- YOUR OBJECTIVE
A single figure is the whole answer: the number of lines in the entries that contain "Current".
* * * *
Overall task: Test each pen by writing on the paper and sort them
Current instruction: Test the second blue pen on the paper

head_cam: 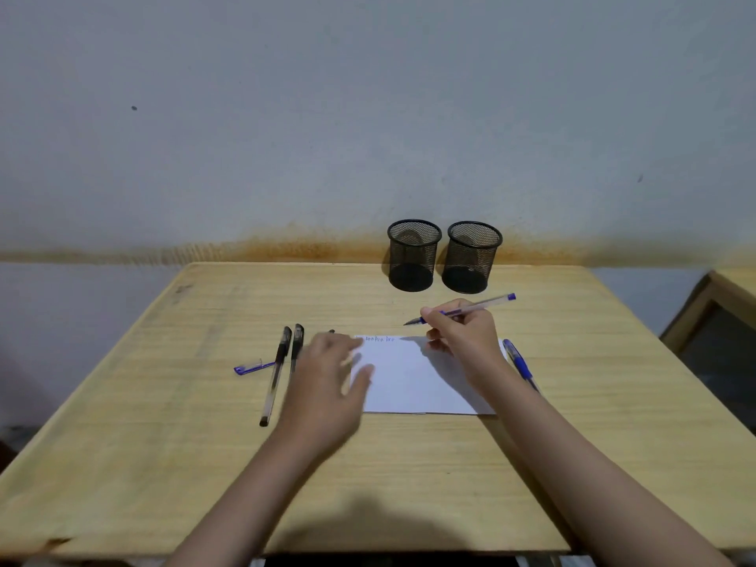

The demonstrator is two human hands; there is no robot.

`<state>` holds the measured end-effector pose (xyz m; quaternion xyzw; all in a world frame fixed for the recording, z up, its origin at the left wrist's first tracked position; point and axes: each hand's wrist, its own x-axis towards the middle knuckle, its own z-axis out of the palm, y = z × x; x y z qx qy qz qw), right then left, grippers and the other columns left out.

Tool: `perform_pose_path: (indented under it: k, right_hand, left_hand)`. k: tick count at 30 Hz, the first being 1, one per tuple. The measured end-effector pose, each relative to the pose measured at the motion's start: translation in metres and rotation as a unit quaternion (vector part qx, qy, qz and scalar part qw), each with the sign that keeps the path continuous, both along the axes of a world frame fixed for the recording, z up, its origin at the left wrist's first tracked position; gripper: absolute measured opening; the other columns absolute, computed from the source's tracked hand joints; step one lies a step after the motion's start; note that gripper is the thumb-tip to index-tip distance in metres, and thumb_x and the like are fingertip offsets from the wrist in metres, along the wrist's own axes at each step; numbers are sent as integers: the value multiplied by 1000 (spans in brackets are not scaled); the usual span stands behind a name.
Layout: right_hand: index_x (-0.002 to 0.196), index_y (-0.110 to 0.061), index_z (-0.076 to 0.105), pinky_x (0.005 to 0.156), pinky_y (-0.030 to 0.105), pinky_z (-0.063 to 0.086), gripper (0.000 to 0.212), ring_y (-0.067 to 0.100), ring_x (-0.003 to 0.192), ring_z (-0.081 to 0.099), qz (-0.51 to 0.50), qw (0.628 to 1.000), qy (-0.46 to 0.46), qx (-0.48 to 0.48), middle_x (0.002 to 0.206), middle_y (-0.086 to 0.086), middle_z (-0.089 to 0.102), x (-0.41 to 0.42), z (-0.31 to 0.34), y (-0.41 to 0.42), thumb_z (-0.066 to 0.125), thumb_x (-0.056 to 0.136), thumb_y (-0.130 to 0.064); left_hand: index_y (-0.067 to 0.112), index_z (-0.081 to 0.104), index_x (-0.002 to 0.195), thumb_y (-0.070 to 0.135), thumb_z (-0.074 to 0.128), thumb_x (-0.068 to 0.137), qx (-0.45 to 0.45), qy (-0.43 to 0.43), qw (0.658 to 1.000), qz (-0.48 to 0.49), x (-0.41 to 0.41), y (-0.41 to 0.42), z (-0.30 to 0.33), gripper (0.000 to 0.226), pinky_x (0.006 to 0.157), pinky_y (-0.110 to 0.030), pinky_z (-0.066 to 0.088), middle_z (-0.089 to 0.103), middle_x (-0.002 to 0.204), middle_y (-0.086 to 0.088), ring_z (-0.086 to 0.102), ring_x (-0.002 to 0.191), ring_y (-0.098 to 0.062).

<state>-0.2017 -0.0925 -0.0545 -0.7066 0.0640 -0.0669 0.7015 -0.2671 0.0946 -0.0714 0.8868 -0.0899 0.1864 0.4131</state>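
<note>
A white sheet of paper (413, 382) lies mid-table with small blue scribbles along its top edge. My right hand (462, 333) holds an uncapped blue pen (478, 306), its tip raised just above the paper's far edge. My left hand (331, 374) hovers blurred over the paper's left edge, fingers spread, holding nothing. Two black capped pens (276, 374) (296, 347) lie left of the paper, and a third pen's tip (331, 331) peeks out behind my left hand. A blue cap (249, 367) lies beside them. Another blue pen (518, 362) rests right of the paper.
Two black mesh pen cups (413, 255) (472, 257) stand side by side at the table's far edge against the wall. The wooden table (163, 444) has bare surface at the front and left. A second piece of wooden furniture (716, 321) sits at the right.
</note>
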Motion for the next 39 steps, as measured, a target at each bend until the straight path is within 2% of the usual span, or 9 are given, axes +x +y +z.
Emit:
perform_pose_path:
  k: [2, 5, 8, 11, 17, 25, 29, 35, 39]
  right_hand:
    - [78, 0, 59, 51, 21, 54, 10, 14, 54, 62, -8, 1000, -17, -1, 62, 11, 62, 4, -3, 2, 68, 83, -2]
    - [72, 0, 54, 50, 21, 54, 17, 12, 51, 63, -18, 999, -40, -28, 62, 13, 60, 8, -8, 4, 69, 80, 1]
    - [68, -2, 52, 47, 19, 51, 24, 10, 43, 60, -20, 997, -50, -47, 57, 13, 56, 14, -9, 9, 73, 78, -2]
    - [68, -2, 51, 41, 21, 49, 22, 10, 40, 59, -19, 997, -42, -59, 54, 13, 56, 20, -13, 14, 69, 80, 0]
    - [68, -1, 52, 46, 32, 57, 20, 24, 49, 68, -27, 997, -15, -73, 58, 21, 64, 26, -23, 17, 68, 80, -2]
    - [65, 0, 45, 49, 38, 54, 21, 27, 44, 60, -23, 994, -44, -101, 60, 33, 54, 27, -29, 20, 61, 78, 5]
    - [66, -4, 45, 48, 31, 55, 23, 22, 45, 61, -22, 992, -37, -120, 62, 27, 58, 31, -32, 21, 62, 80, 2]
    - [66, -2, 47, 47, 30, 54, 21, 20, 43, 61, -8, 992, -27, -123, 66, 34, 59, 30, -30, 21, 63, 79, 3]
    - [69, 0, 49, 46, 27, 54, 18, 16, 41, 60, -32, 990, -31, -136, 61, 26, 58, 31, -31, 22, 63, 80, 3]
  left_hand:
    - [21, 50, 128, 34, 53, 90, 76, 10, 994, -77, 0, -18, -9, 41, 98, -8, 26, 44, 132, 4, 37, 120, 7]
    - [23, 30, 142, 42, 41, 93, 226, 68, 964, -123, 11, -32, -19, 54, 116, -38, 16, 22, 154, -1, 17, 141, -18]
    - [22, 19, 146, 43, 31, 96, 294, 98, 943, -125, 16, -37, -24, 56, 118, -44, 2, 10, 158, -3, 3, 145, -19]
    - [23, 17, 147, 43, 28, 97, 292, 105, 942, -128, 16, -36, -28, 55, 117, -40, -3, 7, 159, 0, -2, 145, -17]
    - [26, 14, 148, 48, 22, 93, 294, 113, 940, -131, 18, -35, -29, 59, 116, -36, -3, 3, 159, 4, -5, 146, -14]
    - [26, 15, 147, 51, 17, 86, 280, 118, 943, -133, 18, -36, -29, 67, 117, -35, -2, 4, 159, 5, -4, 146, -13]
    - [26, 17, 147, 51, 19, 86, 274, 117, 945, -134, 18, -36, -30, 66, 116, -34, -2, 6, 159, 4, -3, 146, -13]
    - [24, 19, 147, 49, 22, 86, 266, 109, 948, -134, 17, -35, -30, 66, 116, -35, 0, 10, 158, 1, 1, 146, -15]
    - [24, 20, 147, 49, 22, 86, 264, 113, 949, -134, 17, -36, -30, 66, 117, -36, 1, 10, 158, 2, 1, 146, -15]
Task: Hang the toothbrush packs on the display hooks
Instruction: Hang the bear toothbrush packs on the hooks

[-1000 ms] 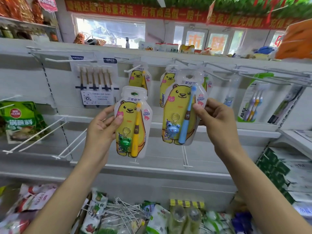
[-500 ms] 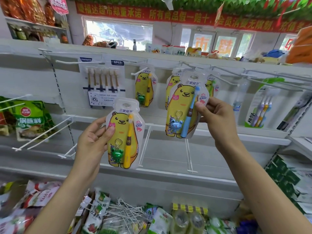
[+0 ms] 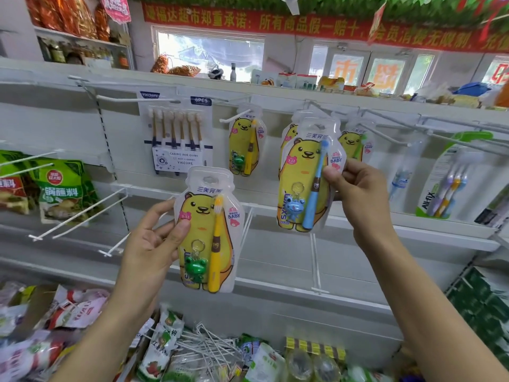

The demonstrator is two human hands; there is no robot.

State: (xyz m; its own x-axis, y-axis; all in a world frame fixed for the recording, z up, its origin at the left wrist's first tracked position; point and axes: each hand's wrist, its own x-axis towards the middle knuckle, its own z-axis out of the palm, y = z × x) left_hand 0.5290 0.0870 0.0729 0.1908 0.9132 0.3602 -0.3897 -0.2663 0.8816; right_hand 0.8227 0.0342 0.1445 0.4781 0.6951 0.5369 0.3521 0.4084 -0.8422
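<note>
Toothbrush packs (image 3: 208, 230) pinched by edges, hands (image 3: 150, 248) apart below hooks (image 3: 234, 117)

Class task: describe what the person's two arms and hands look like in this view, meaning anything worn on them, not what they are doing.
Both forearms are bare right to the bottom edge of the view; no sleeve shows. The left hand and right hand wear no gloves, and no ring, watch or bracelet shows on the sides visible. Fingernails look short and unpainted.
</note>
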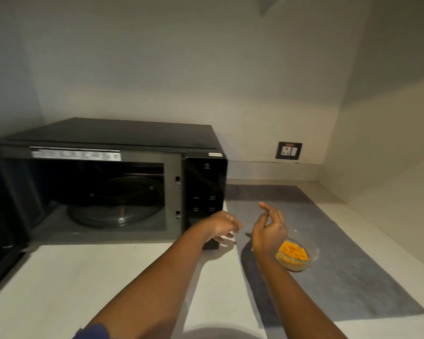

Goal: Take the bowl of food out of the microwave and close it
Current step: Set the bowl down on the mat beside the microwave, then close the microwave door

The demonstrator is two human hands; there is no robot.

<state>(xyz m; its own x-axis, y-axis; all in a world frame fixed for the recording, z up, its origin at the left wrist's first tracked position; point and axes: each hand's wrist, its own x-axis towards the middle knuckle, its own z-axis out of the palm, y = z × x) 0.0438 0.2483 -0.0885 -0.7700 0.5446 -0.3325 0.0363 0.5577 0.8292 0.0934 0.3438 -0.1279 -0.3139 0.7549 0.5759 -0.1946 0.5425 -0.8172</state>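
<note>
A clear glass bowl (301,259) of orange-yellow food rests on the grey mat (353,277) to the right of the black microwave (113,135). The microwave's door (0,241) hangs open at the far left, and its cavity holds only the glass turntable (113,211). My right hand (269,231) hovers just left of and above the bowl, fingers apart, holding nothing. My left hand (222,227) floats in front of the microwave's control panel (205,192), fingers loosely curled, holding nothing.
The white counter (83,277) runs from the microwave toward me. A wall socket (288,150) sits on the back wall to the right. The side wall (389,143) closes off the counter on the right.
</note>
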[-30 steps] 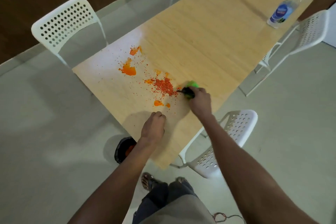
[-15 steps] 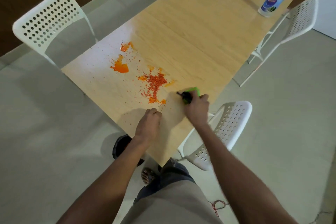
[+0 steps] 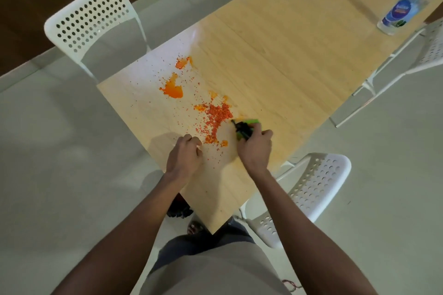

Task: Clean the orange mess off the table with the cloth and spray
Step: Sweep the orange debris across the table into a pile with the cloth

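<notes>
A long wooden desk is seen running away from the near corner toward the upper right, with pale floor open on both long sides. The orange mess is spread over the near end: a wet patch lies closer to the left edge, and a denser heap of red-orange crumbs sits midway across, with loose specks scattered toward the near corner. A green and black cloth is gripped in the right hand, fingers curled round it, and is pressed on the desk just beside the right side of the crumb heap, not far from the right edge; its long axis points up and left toward the heap. The left hand is rested on the desk near the left edge, fingers curled loosely with nothing seen in them. The spray bottle is stood at the far right edge, well apart from the mess. White perforated chairs are placed at the left edge, and others at the right edge.
</notes>
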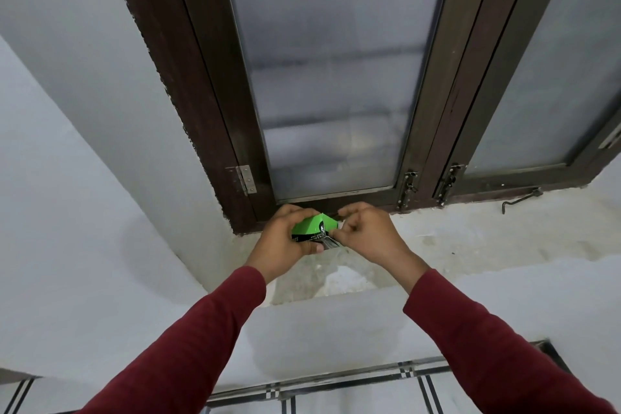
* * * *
- WRITTEN RESPONSE
2